I, too, was in the shower when I saw my incision was opening. I called the surgeon in a state of panic.....he did not seem to be too concerned. My wonderful daughter-in-law came and stayed with me for three months. The incision opened up in two other places and had to be cleaned and packed every day. It took a long time to heal....but finally did. Hang in there, but I would keep in touch with your doctor. I had home care with nurses coming every day. They taught my daugher-in-law how to clean and take care of the wound.

Jro so sorry you are having to deal with this. I HATE it when Dr. say its all in your head. We know our bodies more than anyone and we know when something is not right. I hope you heal quickly but it will probably take some time. Is there anyway you can get another week or so off work to give your incission a chance to heal up before you have to go to work? I hope for a speedy recovery. xox terri

Hi every one-

Thank you for your responses It means a lot to me. I was given the option to stay another night which was so tempting but I ended up coming home. It is weird I should feel grateful because this to me seems like the grand canyon of an opening but the nurses say that they have seen so much worse. It takes maybe 1 1/2 pieces of gauze to pack the wound and they said that they have see it where it takes packages of gauze to fill it up. So I do feel pretty lucky and cannot comprehend what others go thru with anything bigger than this.

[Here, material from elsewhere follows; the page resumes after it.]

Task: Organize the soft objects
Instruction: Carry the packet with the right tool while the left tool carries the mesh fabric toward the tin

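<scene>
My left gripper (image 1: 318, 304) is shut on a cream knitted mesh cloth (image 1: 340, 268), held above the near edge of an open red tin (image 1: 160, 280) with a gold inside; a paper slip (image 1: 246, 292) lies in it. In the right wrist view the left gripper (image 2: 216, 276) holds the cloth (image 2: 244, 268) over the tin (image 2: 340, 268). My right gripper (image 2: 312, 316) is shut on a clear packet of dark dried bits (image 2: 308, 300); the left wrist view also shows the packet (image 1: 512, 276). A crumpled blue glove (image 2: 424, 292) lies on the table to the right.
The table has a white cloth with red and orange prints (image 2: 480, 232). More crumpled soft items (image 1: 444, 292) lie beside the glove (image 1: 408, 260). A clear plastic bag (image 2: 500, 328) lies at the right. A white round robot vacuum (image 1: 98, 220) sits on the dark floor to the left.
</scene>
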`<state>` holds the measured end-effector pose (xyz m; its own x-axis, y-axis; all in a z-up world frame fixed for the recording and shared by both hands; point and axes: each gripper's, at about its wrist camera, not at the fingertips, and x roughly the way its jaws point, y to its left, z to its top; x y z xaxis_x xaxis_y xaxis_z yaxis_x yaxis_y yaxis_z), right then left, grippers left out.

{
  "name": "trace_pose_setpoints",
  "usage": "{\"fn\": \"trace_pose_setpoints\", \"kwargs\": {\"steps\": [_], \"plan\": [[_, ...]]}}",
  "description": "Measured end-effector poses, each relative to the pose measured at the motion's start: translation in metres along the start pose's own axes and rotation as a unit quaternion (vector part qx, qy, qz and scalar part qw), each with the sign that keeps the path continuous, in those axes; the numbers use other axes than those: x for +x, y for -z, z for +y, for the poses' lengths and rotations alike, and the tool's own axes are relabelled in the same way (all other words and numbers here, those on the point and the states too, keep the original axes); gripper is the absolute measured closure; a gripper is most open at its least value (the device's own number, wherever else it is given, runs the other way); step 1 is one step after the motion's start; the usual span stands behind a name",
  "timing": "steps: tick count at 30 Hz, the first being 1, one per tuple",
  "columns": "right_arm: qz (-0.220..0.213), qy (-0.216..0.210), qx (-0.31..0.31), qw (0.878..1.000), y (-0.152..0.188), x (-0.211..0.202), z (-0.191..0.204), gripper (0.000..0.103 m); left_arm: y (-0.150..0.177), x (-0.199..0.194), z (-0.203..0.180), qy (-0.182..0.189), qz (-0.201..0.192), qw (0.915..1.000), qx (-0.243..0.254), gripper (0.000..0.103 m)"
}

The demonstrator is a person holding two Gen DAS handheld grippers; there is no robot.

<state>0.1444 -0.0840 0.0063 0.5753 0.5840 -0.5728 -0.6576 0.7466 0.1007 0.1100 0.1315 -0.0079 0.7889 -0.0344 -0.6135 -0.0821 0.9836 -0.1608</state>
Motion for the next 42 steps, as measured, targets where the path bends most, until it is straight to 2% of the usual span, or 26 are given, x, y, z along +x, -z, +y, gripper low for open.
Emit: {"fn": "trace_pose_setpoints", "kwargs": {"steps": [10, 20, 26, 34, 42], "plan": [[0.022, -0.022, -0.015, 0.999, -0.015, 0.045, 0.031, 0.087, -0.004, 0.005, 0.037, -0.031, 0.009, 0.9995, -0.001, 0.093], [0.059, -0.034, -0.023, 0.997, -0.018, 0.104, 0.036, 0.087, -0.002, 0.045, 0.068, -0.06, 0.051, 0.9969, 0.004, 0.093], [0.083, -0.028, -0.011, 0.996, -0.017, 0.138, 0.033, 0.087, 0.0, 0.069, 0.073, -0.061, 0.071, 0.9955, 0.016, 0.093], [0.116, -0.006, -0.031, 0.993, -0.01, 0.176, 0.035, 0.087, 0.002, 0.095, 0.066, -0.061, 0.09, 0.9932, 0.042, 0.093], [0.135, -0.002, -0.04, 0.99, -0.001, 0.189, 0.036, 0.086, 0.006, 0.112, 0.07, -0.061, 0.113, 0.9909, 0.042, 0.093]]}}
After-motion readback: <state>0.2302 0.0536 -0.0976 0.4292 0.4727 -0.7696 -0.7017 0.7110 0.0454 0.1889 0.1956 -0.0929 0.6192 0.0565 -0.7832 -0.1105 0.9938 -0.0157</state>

I could if I really pushed have the Dr. keep me from working but I am not doing very well at my job right now with every thing going on in my life, not only physically but mentally. My family is really broken up, but that is a whole other story. Anyway I know my employer is ready to let me go so I need work to make what ever money I can before I lose it. Plus when I was out and went back to part-time I got behind in my work because I was trying to do a FT job on a PT basis. When I got up the nerve to ask for help my co-workers got mad at me, because in their eyes I was back and shouldn't have to have asked them for help. I don't want to go thru that again. I will just have to push forward and put the pain in the back of my mind, but it is going to be tough.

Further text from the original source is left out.